La proteína del pico es, de hecho, un homotrímero, es decir, tres proteínas del mismo tipo combinadas. Mediante la modelización de los movimientos de las proteínas del pico, los investigadores identificaron un mecanismo de «bisagra» que permite al pico engancharse a una célula, y que también abre un túnel en el virus que es un medio probable de llevar la infección a la célula enganchada.
Sugieren que si se encuentra una molécula adecuada para bloquear el mecanismo –literalmente, insertando una molécula de tamaño y forma adecuados– los científicos farmacéuticos podrán identificar rápidamente los medicamentos existentes que podrían ser eficaces contra el virus.
El autor principal, el profesor Rudolf Roemer, del Departamento de Física de la Universidad de Warwick, quien realizó el trabajo durante un año sabático en la Universidad CY Cergy-Paris, señala que «saber cómo funciona este mecanismo es una forma de detener el virus, y en nuestro estudio somos los primeros en ver el movimiento detallado de apertura. Ahora que sabe cuál es el rango de este movimiento, puede averiguar qué puede bloquearlo».
Y añade que «todas las personas que estén interesadas en comprobar si las estructuras de las proteínas en el virus podrían ser objetivos de fármacos deberían poder examinar esto y ver si la dinámica que calculamos les resulta útil».
«No pudimos observar de cerca todas las 287 proteínas en el tiempo disponible. La gente debería usar el movimiento que observamos como punto de partida para su propio desarrollo de objetivos farmacológicos –prosigue–. Si encuentra un movimiento interesante para una estructura de proteína particular en nuestros datos, puede utilizarlos como base para nuevos modelos o estudios experimentales».
Para investigar los movimientos de las proteínas, los científicos utilizaron un enfoque de modelado de flexibilidad de proteínas. Esto implica recrear la estructura de la proteína como un modelo de computadora y luego simular cómo esa estructura se movería al tratar la proteína como un material que consta de subunidades sólidas y elásticas, con un posible movimiento de estas subunidades definido por enlaces químicos.
Se ha demostrado que el método es particularmente eficaz y preciso cuando se aplica a proteínas grandes, como la proteína de pico del coronavirus. Esto puede permitir a los científicos identificar rápidamente objetivos prometedores para los medicamentos para una mayor investigación.
Las estructuras de proteínas en las que los investigadores basaron su modelado están todas contenidas en el Protein Data Bank. Cualquiera que publique una estructura biológica tiene que enviarla al banco de datos de proteínas para que esté disponible gratuitamente en un formato estándar para que otros la descarguen y estudien más. Desde el comienzo de la pandemia de Covid-19, científicos de todo el mundo ya han enviado miles de estructuras de proteínas relacionadas con Covid-19 al Protein Data Bank.

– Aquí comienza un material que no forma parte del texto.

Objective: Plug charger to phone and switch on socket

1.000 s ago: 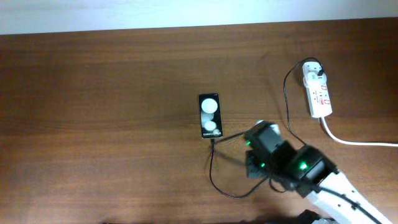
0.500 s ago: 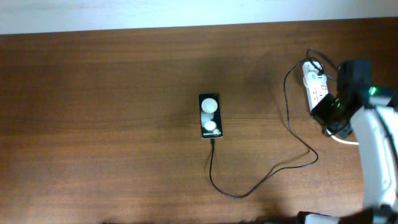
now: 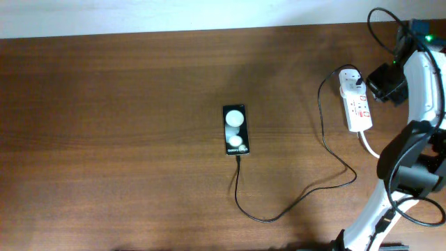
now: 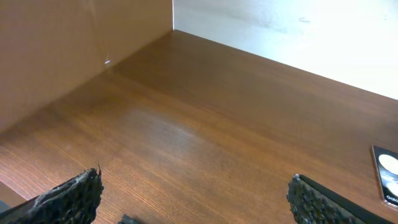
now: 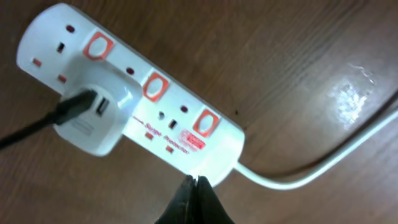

El profesor Roemer agrega que «el estándar de oro en el modelado de la dinámica de proteínas computacionalmente es un método llamado dinámica molecular. Desafortunadamente, este método puede consumir mucho tiempo, particularmente para proteínas grandes como el pico Covid-19, que tiene casi 3000 residuos: el edificio básico bloques de todas las proteínas», lamenta.
«Nuestro método es mucho más rápido, pero naturalmente tenemos que hacer supuestos simplificadores más estrictos –admite–. Sin embargo, podemos simular rápidamente estructuras que son mucho más grandes de lo que pueden hacer los métodos alternativos».
Reconoce que «por el momento, nadie ha publicado experimentos que identifiquen estructuras cristalinas de proteínas para las nuevas variantes de Covid-19. Si surgen nuevas estructuras para las mutaciones en el virus, los científicos podrían probar rápidamente los tratamientos existentes y ver si la nueva mecánica hace un impacto en su efectividad usando nuestro método».